Schwäbische Zeitung (Ravensburg / Weingarten)
Zur Armut verdammt
Das Stück zur Migrationsdebatte: Steinbecks „Früchte des Zorns“am Schauspielhaus Zürich
ZÜRICH - Als der Roman 1939 erschien, war die Welt so wenig in Ordnung wie heute. In Deutschland mordeten die Nationalsozialisten, in den USA sah John Steinbeck sich Anfeindungen der politischen Rechten ausgesetzt, als er die Geschichte der Armutsmigration und brutalen Bereicherung von Großgrundbesitzern thematisierte. Für „Früchte des Zorns“erhielt er den Nobelpreis; John Ford verfilmte „The Grapes of Wrath“mit Henry Fonda.
In Zürich hat Christopher Rüping mit einer Bühnenversion des Romans jetzt verblüffende Parallelen zur heutigen Armutsmigration aufgezeigt.
Steinbecks Farmerfamilie Joad ist doppelt gestraft – durch die große Dürre und die große Depression. Die Joads werden von Großgrundbesitzern vertrieben und machen sich auf den Weg in den Westen. In Kalifornien geht es ihnen allerdings wie es heutigen Migranten ergeht: Im Land der Träume treffen sie auf Menschen, die sie nicht haben wollen.
Christopher Rüping nimmt den schmerzhaft nüchternen Ton auf, ist als Regisseur aber ein verblüffend eigenständiger Erzähler und inszeniert die Schauspielerinnen und Schauspieler so, dass Macht- und Klassenverhältnisse abgebildet werden. Sein Trick: Da sind nicht nur die Mutter der Familie, der gerade aus dem Gefängnis entlassene Sohn Tom und die schwangere Tochter Rose. Rüping schickt auch eine „Gucci Gang“ins Rennen, die die Familie Joad in Markenklamotten umschwirrt. Die Highend-Kosumenten machen den armen Neuankömmlingen klar, dass sie nicht dazugehören.
Nicht genug damit. Gottfried Breitfuss, Kotos Karasawa, Benjamin Lillie, Wiebke Mollenhauer und Steven Sowah bemächtigen sich auch der Geschichte der Joads. Zu Beginn stehen Maja Beckmann (Mutter Joad), Nils Kahnwald (Sohn Joad) und Nadège Sowah (Tochter Joad) in schwarzen Overalls auf der leeren Bühne und sagen kein Wort. Erzähler der Farmersaga sind die Guccis. Sie treiben die Geschichte voran und flüstern den Landeiern ein, was sie sagen sollen.
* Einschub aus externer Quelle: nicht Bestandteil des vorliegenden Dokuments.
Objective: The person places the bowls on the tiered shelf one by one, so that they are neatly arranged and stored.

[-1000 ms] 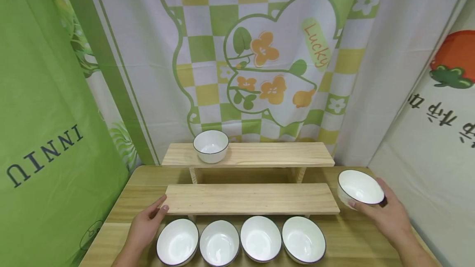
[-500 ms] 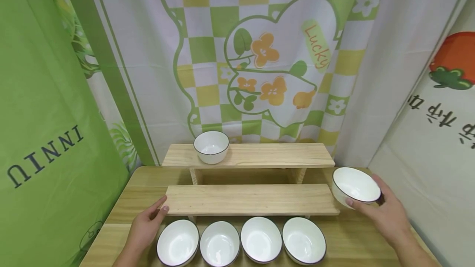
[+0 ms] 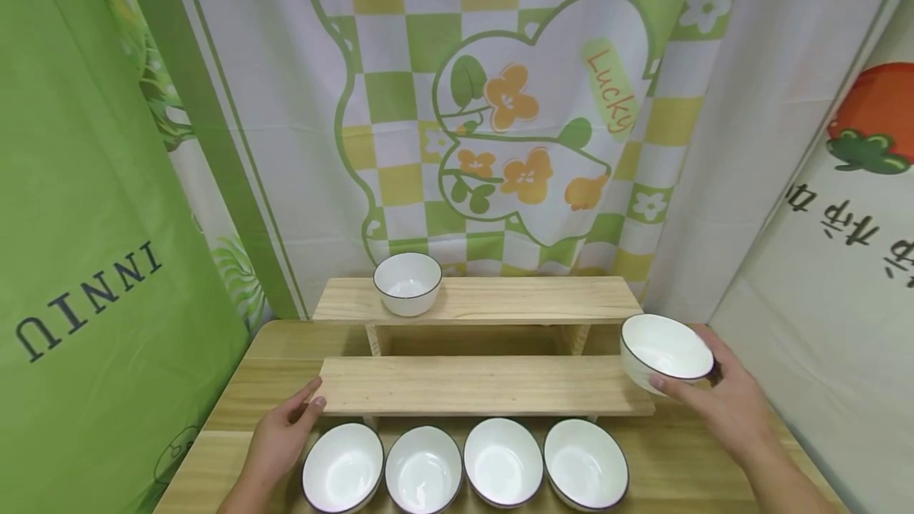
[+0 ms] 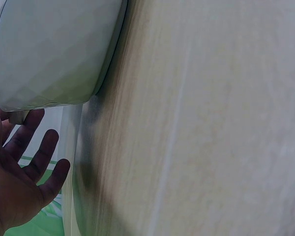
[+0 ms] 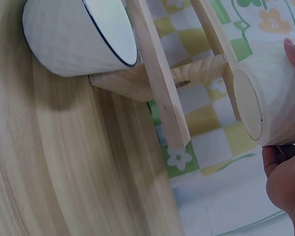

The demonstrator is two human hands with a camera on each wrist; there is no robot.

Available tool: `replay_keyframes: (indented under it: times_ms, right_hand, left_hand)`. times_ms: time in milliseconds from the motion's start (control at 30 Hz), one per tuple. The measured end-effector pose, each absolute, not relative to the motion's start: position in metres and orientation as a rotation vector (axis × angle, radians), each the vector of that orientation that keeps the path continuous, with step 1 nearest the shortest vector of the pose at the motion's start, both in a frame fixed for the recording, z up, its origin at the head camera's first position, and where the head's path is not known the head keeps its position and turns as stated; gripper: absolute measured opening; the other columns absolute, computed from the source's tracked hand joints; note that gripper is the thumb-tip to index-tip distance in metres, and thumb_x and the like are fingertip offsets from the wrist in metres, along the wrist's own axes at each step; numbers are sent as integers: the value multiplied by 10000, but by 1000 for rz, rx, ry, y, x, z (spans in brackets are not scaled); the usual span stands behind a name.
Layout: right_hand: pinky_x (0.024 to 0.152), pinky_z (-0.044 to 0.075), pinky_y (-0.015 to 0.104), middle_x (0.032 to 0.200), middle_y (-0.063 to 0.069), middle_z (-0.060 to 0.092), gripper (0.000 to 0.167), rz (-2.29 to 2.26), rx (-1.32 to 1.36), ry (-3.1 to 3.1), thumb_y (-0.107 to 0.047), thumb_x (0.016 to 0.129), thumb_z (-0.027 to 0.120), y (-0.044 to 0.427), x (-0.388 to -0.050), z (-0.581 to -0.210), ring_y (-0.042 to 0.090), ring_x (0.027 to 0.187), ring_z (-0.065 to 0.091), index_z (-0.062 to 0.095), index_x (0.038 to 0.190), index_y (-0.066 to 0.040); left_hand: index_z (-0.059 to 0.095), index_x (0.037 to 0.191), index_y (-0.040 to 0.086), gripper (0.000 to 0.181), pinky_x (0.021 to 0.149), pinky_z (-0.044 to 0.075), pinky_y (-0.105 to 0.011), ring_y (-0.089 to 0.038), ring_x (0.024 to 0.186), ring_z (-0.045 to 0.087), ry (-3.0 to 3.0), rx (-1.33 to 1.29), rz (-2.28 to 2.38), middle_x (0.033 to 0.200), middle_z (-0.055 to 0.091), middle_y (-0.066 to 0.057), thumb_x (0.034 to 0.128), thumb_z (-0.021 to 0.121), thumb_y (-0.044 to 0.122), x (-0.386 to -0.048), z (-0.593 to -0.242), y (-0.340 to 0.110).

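My right hand (image 3: 728,403) grips a white dark-rimmed bowl (image 3: 667,349) at its right side, raised by the right end of the lower wooden shelf (image 3: 485,385). In the right wrist view the bowl's pale base (image 5: 248,105) faces the shelves, with the right hand (image 5: 287,187) around its side. My left hand (image 3: 278,435) touches the lower shelf's left end, its fingers extended. Beside a bowl (image 4: 54,54) in the left wrist view, the left hand (image 4: 19,177) has its fingers spread. Another white bowl (image 3: 408,284) stands upright on the upper shelf (image 3: 528,298), left of its middle.
Several white bowls stand in a row on the wooden table (image 3: 236,395) in front of the lower shelf, from a left one (image 3: 343,468) to a right one (image 3: 585,464). A patterned curtain (image 3: 400,93) hangs behind; a green cloth (image 3: 86,205) is on the left.
My right hand has moved left and slightly away from me with its bowl, from beside the lower shelf to over its right end. The left hand has stayed in place.
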State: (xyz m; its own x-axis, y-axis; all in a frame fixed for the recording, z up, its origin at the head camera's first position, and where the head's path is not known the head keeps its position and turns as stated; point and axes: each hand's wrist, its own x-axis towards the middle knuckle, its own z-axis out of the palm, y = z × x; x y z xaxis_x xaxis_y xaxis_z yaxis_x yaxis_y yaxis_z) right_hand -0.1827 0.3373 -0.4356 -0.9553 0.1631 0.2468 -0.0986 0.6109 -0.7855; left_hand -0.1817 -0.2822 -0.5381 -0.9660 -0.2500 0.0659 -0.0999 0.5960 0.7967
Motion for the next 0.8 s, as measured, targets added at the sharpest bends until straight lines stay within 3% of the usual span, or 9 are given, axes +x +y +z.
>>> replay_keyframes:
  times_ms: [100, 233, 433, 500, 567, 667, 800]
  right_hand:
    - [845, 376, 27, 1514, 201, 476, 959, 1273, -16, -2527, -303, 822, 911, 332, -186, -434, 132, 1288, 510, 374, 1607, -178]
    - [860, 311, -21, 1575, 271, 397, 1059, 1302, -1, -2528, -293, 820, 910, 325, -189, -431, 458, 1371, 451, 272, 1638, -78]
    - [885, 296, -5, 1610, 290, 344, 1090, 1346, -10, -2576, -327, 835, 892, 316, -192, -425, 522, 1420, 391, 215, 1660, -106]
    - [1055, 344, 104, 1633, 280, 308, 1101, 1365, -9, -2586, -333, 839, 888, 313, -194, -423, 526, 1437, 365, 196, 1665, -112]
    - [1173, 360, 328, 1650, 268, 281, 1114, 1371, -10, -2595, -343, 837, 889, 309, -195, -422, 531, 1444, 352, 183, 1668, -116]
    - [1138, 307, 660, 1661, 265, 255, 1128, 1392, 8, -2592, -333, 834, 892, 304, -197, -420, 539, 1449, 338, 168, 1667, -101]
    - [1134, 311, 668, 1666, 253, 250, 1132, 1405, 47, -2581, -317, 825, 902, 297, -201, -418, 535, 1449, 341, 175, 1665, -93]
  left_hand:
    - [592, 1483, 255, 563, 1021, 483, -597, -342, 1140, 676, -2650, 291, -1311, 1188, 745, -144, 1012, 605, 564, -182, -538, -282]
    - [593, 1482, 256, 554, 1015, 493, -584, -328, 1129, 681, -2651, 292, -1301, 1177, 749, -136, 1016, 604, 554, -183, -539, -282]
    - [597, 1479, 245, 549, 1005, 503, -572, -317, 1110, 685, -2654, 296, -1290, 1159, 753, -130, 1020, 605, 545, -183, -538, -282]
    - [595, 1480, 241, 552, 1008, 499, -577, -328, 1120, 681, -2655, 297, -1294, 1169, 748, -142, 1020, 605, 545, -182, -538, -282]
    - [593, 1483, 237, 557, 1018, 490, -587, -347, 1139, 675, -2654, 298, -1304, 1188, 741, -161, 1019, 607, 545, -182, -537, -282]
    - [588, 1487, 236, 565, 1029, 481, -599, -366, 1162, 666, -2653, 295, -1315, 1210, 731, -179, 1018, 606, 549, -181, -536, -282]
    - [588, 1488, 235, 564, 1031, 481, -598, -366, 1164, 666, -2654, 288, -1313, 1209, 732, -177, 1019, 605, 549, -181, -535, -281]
Das Geld dieser Welt ist verteilt und der Traum vom besseren Leben in vermeintlich reicheren Landstrichen ausgeträumt. Das wird dadurch deutlich, dass die Joads wie Statisten auf der Bühne stehen. Sie sind zur Armut Verdammte, denen vorgespielt wird, wie aussichtslos ihre Lage ist. Selbst die saftigen Früchte, die den Einwanderern in Kaliforniens Orange Counties von den Bäumen in den Mund wachsen sollen, sind ein illusionäres Markenprodukt. Irgendwann installieren die Guccis auf der Bühne einen Pappmachebaum mit märchenhaft prallen Orangen, und dann streifen sie sich über ihre FakeKlamotten auch noch Orangen-, Ananas-, Erdbeer- und Melonen-Attrappen. Das kalifornische Paradies: ein grausames Fruchtmärchen.
Indem Rüping Steinbecks Romanhelden als entmündigte Nobodys und die Guccis als übergriffige Stellvertreter inszeniert, umgeht er eine Falle, in der Romanadaptionen häufig landen: dass Schauspielerinnen und Schauspieler die epische Handlung lediglich nacherzählen und man doch lieber das Original gelesen hätte.
Christopher Rüping wurde vor Kurzem wegen seiner mehr als zehnstündigen Antiken-Überwältigung „Dionysos Stadt“(Kammerspiele München) zum Regisseur des Jahres gewählt. Für das Züricher Schauspielhaus und das neue Leitungsteam Benjamin von Blomberg und Nicolas Stemann hat er jetzt die erste Eigenproduktion der Saison inszeniert. Das Leitungsteam will den hoch erhitzten Theaterbetrieb abkühlen, indem es nicht mehr so viele hauseigene Inszenierungen anbietet. Stattdessen setzt man auf einen Austausch mit renommierten Theatern wie dem holländischen Stadstheater NTGent.